Laurent a passé des heures et des heures à référencer sur un logiciel chacun de ses 17 000 pieds de vignes en les classant par couleurs, par catégorie, du noir, le plus négatif, au vert signifiant la bonne santé du pied. Ce classement maniaque lui permet d’imaginer la production et le travail à venir.

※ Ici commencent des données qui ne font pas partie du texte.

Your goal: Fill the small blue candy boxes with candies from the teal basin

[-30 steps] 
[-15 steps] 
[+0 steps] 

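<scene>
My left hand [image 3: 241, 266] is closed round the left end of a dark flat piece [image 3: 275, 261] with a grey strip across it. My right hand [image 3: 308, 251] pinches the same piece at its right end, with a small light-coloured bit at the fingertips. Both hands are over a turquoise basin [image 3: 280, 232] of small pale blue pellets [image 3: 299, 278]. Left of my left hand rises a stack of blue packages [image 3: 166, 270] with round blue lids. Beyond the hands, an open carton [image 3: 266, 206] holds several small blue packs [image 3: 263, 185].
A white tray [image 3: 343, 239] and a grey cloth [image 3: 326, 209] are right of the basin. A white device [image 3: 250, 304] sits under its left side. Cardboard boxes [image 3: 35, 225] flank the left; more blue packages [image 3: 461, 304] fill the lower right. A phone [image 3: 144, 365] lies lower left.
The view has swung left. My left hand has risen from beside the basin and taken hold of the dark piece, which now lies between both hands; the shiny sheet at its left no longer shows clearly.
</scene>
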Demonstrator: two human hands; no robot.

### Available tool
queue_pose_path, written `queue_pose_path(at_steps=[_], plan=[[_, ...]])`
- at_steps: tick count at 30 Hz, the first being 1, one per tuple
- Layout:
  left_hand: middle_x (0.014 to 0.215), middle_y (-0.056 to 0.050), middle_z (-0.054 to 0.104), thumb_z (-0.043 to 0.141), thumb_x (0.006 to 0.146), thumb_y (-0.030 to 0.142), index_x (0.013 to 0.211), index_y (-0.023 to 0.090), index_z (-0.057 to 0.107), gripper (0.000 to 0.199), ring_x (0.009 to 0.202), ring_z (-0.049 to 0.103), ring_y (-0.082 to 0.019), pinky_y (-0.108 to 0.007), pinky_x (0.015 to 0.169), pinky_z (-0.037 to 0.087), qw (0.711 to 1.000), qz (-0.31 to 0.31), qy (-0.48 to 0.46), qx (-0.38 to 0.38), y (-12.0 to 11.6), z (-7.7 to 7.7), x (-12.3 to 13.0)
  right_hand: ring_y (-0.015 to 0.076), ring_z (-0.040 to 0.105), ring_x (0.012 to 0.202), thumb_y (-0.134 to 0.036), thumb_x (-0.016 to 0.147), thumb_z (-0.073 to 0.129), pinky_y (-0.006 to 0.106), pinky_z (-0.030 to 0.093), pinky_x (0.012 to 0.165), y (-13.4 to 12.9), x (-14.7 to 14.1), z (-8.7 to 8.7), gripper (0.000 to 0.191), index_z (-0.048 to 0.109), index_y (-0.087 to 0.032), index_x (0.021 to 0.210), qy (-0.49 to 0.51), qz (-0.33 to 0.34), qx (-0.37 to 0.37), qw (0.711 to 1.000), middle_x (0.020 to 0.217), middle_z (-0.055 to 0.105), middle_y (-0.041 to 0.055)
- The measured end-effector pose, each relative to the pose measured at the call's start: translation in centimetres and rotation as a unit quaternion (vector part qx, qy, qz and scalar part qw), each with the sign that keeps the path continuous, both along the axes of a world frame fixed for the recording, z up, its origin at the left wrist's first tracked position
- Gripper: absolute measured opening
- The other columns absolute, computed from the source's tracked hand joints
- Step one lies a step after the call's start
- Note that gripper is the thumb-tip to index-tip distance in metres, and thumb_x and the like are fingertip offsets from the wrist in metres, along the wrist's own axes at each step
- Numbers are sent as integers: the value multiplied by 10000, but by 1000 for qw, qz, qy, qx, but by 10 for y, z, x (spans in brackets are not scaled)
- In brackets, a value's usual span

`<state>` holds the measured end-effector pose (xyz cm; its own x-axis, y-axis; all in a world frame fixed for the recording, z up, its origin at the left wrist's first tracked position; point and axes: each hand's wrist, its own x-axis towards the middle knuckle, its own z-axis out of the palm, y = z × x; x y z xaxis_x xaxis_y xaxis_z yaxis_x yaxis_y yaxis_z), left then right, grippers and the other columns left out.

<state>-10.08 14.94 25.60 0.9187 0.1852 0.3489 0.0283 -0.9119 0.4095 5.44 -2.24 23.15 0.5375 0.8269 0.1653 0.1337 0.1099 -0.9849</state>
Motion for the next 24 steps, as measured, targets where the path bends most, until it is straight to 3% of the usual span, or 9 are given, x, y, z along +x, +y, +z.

Arpentant ses terres avec une pioche centenaire, Laurent Baraou se sent heureux en pleine campagne, à l’orée d’un bois. « Mes plus vieux pieds de vigne sont de 1958, et depuis tout est géré en complantation, environ 45 % de cabernet sauvignon, 45 % de merlot, 5 % de côt, et 5 % de divers cépages comme du carménère, petit verdot, cabernet franc, et quelques-uns mal identifiés voir peu identifiables que je qualifie parfois de mercôt », explique-t-il.
Pas d’énergie fossile
À Gabaram, tous les travaux sont menés à dos d’homme avec le moins possible d’énergie fossile : « Seuls les véhicules de trajet domicile-vigne sont dotés de moteurs thermiques ». Pas de tracteur, pas de tassement des sols, arrosage des plants à la main, comme tout le reste.
Sa gamme de vin se décline ainsi : le vin des copains, le vin des pros (cavistes et sommeliers) et le vin d’exception qui concerne un vin rouge et un blanc de noir.